İptal gerekçesinin merkezindeki sandık kurulları, 298 sayılı Kanun uyarınca YSK’nun genel yönetim ve denetimi altında çalışan ilçe seçim kurullarınca oluşturulur. Eğer sandık kurullarının oluşturulmasında gerçekten bir usulsüzlük yapılmışsa bu durum, doğrudan doğruya YSK ve ilçe seçim kurulların işlemlerinden kaynaklanmak-tadır. Bu, YSK’nun kendi kusur ve sorumluluğunu iptal gerekçesi yapması demektir.
İptal kararıyla milyonlarca seçmenin kullandığı oylar hiçe sayılmıştır. 16 Nisan 2017 halkoylamasında 298 sayılı Kanun’un açıkça geçersiz saydığı mühürsüz oyları geçerli sayarak Türkiye’ye bir tek adam yönetimi getiren Anayasa değişikliğinin yürürlüğe girmesini sağlayan YSK, şimdi tam tersine, aslında geçerli olan oyların geçersiz hâle gelmesi sonucunu doğuran bir karar vermekle yeni bir hukuk faciasının altına imza atmıştır. Vatandaş, yapılacak yenileme seçiminde ve bundan sonraki diğer seçim ve halkoylamalarında kullanacağı oyun bir anlam ifade edeceğinden nasıl emin olacaktır?

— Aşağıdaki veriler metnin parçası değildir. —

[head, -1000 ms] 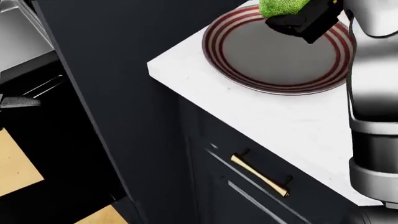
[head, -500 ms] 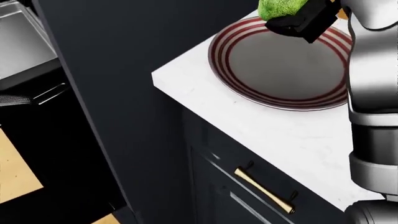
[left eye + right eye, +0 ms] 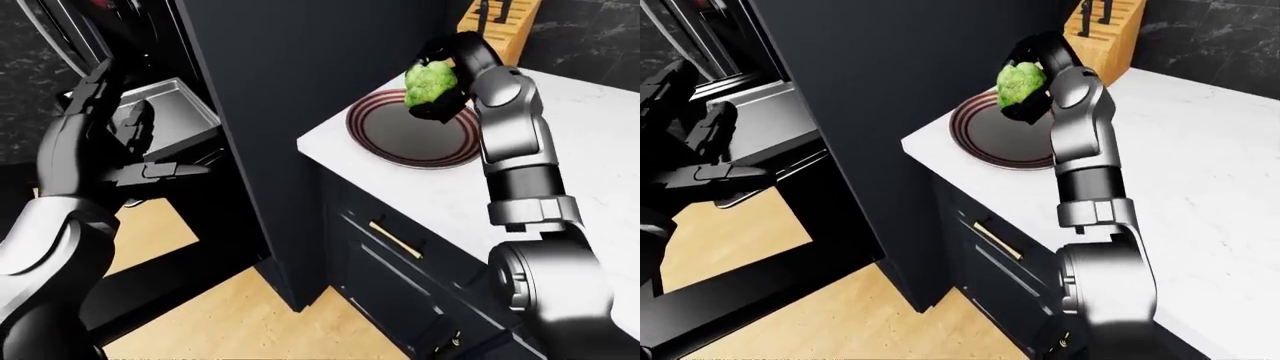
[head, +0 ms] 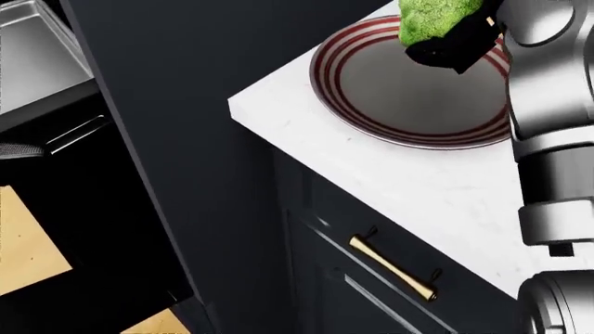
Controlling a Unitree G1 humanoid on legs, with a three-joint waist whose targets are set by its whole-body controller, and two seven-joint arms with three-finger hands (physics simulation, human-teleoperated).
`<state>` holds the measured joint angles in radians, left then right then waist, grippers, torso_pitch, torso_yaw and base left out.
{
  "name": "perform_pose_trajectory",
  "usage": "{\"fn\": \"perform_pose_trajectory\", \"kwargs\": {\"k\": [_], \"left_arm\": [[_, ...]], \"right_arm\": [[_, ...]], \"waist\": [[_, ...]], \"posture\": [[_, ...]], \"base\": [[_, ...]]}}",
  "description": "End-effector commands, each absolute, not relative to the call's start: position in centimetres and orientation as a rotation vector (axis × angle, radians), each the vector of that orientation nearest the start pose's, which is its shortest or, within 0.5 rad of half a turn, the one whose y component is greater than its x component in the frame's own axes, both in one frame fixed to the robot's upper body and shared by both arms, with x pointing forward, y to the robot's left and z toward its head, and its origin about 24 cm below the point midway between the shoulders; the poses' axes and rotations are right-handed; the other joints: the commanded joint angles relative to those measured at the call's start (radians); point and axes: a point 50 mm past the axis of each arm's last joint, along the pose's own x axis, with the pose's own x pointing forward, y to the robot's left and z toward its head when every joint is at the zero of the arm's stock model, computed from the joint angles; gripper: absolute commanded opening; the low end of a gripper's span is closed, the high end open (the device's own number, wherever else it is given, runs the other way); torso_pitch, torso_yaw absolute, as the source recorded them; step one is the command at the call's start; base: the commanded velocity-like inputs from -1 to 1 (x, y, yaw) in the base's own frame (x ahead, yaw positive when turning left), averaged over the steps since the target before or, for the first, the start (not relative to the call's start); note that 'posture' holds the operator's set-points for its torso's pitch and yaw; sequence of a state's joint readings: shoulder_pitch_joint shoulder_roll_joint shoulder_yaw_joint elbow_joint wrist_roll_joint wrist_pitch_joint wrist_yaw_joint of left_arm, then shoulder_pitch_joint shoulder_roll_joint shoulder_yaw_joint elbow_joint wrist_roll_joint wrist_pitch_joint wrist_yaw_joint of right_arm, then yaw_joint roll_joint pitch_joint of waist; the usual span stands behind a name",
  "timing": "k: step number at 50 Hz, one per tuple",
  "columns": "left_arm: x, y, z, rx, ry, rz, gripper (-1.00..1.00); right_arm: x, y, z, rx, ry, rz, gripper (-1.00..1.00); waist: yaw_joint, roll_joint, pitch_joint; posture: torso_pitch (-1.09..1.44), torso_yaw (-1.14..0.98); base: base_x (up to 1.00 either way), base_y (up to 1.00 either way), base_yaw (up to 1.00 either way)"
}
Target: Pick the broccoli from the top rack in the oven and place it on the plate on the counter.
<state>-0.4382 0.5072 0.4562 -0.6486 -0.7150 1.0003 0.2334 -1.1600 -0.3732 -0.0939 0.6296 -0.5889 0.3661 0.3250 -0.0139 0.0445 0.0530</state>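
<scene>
My right hand (image 3: 437, 82) is shut on the green broccoli (image 3: 430, 81) and holds it in the air above the plate (image 3: 395, 139), a grey plate with dark red rings near the corner of the white counter (image 3: 590, 142). In the head view the broccoli (image 4: 436, 17) hangs over the plate's upper right part (image 4: 390, 90). My left hand (image 3: 125, 146) is open at the left of the left-eye view, beside the open oven, with nothing in it.
A tall dark cabinet panel (image 3: 270, 90) stands between the oven and the counter. A metal tray (image 3: 175, 116) shows inside the oven. A wooden knife block (image 3: 500, 22) stands beyond the plate. A drawer with a brass handle (image 4: 390, 268) is under the counter.
My right hand with the broccoli has shifted slightly right and up over the plate. The camera has moved a little, so the plate sits slightly differently in the view.
</scene>
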Motion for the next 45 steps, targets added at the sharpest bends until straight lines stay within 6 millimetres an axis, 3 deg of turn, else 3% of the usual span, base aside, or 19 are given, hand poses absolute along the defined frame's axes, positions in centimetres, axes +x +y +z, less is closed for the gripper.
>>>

YSK’nın son kararı, Türkiye’nin 1950’den bu yana uyguladığı seçimlerin yargı yönetim ve denetimi altında yapılması sistemini tartışılır hâle getirmiştir. Türkiye’nin övündüğü bir sistemin bu duruma getirilmesine YSK’ya talimat niteliğindeki sözleriyle ve verdiği kararla neden olanlar, bunun vebali ve tarihî sorumluluğu altında kalacaktır. Sistemin 1950’de kuruluşundan 69 yıl sonra gelinen nokta böyle olmamalıydı. Bu, övünülecek bir durum değildir.”